BEGIN

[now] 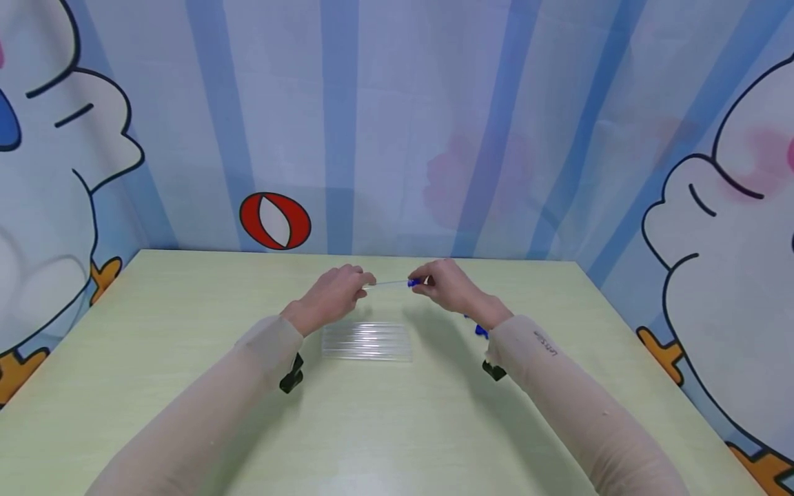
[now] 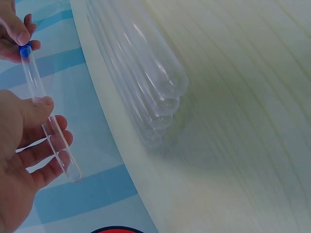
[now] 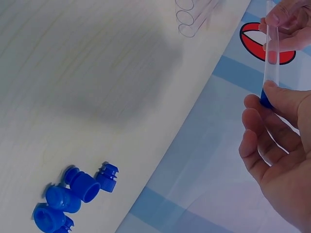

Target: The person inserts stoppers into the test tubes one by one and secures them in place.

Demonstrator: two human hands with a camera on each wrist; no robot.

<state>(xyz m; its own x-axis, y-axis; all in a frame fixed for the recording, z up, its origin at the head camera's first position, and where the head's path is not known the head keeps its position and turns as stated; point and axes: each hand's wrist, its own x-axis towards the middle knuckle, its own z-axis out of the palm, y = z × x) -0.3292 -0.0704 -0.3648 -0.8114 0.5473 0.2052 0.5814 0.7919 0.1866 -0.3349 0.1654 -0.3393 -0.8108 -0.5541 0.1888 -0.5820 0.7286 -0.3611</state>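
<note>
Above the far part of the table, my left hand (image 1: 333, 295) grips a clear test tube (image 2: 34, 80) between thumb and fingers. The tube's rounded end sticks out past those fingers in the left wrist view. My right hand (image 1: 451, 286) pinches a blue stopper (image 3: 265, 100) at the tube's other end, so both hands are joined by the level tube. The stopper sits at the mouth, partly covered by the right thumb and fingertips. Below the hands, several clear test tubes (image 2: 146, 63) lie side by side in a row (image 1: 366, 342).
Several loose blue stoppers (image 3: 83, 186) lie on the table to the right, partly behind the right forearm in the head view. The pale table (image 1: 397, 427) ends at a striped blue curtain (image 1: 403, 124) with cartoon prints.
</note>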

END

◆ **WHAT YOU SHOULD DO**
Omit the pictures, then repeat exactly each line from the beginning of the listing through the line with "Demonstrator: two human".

◆ **RESPONSE TO THIS TASK**
[now] 
[now] 
[now] 

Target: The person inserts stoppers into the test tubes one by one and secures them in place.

Demonstrator: two human hands with a camera on each wrist; no robot.

Nothing more remains for this exercise.